• Activity
Write out the whole listing below exactly, skipping each picture.

--------------------------------

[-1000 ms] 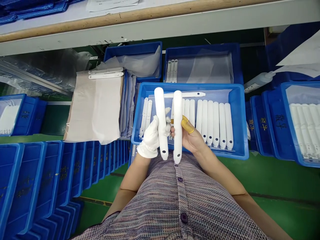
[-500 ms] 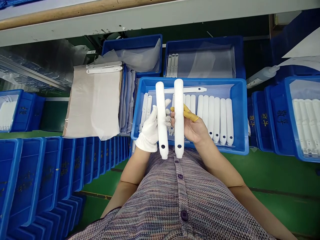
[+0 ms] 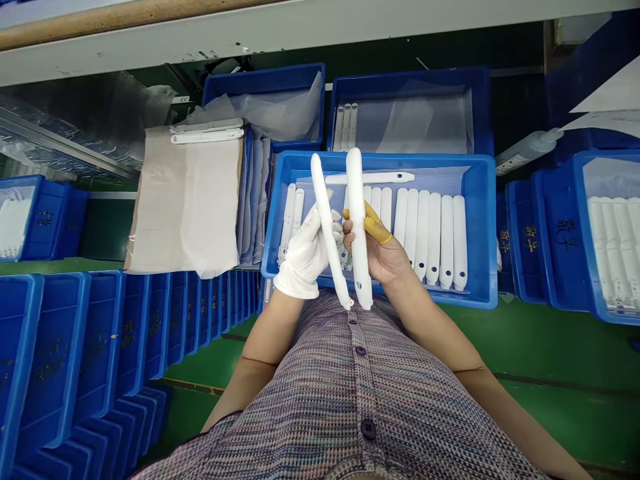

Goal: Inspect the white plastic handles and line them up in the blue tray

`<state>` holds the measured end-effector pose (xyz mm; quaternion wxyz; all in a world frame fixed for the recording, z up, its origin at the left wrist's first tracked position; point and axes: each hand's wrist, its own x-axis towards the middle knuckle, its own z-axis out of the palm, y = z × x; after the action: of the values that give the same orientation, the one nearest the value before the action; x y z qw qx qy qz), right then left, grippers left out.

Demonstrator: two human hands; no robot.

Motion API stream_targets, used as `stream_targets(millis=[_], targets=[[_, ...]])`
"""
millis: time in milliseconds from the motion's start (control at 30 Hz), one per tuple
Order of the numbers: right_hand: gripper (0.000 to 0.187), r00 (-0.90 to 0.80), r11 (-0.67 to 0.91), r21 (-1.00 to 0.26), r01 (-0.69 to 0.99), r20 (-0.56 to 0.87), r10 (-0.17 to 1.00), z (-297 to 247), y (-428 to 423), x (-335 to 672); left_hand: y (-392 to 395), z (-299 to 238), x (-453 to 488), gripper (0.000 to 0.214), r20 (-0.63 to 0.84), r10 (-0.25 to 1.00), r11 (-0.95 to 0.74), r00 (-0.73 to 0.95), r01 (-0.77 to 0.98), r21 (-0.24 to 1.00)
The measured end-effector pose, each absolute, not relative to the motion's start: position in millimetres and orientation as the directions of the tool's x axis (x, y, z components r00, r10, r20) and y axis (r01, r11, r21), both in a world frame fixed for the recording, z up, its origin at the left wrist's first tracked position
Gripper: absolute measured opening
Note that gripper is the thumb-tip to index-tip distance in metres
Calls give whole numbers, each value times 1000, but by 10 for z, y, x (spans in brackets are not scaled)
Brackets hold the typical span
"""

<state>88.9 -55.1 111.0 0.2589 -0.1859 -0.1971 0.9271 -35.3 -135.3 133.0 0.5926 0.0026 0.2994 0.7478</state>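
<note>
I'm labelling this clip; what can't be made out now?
All in the head view:
Left hand: partly behind its white piece.
Middle pieces, central bin: some lower ends behind the right hand.
Far-right bin: cut off by the picture's edge.
Bottle: print too small to read.

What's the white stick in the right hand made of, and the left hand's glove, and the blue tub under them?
Stick: probably plastic, smooth and softly shiny, because it's evenly white and rounded; coated metal could look alike.
Glove: likely thin, dull cloth, because it wrinkles softly around the hand.
Tub: most likely hard plastic, slightly glossy, with stiff walls and light catching its rim.
</note>
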Motion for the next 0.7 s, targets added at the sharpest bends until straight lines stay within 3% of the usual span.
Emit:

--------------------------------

• Reply to the exercise
[-1000 ms] 
[-500 ms] 
[+0 ms] 

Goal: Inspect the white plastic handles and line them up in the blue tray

`<state>` holds the measured end-effector pose (xyz mm; quaternion wxyz; all in a world frame fixed for the recording, z up, its origin at the left wrist's first tracked position; point and axes: each hand's wrist, its own x-axis towards the middle knuckle, its own z-axis out of the palm, y = z × x; after the action: of the values that give the same orientation, the one nearest the value before the action; x y z qw qx qy qz), right then left, grippers left out.

Demonstrator: two human hands; no robot.

Motion API stream_targets, used as `stream_targets(millis=[_], targets=[[_, ...]])`
"""
millis: time in milliseconds from the motion's start (control at 30 Hz), one per tuple
Order of the numbers: right_hand: gripper (0.000 to 0.187), r00 (-0.90 to 0.80), r11 (-0.67 to 0.91), r21 (-1.00 to 0.26), r01 (-0.69 to 0.99), r20 (-0.56 to 0.87), r10 (-0.17 to 1.00), z (-297 to 247), y (-428 to 423), x (-335 to 672); left_hand: y (-392 to 395), z (-299 to 238), x (-453 to 488), gripper (0.000 to 0.214), r20 (-0.63 to 0.84), r10 (-0.25 to 1.00), r11 (-0.95 to 0.74), r00 (-0.73 to 0.95), r01 (-0.77 to 0.98), r21 (-0.24 to 1.00)
The measured end-effector pose, each absolute, not relative to the motion's start: position in millimetres and orientation as the directions of the tool's x axis (x, y, z components r00, r10, r20) and y axis (r01, r11, r21), both in a world frame fixed for the recording, z up, its origin at the left wrist's first tracked position
Gripper: absolute measured opening
Note that gripper is the thumb-tip to index-tip distance in metres
Calls give whole numbers, each value times 1000, but by 10 for z, y, x (spans in brackets are not scaled)
Brackets hold the typical span
"""

<state>88.9 -55.1 111.0 0.2589 -0.1859 -0.1971 0.9271 -35.3 -135.3 133.0 0.5926 0.0026 0.2994 0.7478</state>
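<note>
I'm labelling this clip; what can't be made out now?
All in the head view:
Left hand: partly behind its white piece.
Middle pieces, central bin: some lower ends behind the right hand.
Far-right bin: cut off by the picture's edge.
Bottle: print too small to read.

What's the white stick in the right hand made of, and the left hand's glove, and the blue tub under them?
Stick: probably plastic, smooth and softly shiny, because it's evenly white and rounded; coated metal could look alike.
Glove: likely thin, dull cloth, because it wrinkles softly around the hand.
Tub: most likely hard plastic, slightly glossy, with stiff walls and light catching its rim.
</note>
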Motion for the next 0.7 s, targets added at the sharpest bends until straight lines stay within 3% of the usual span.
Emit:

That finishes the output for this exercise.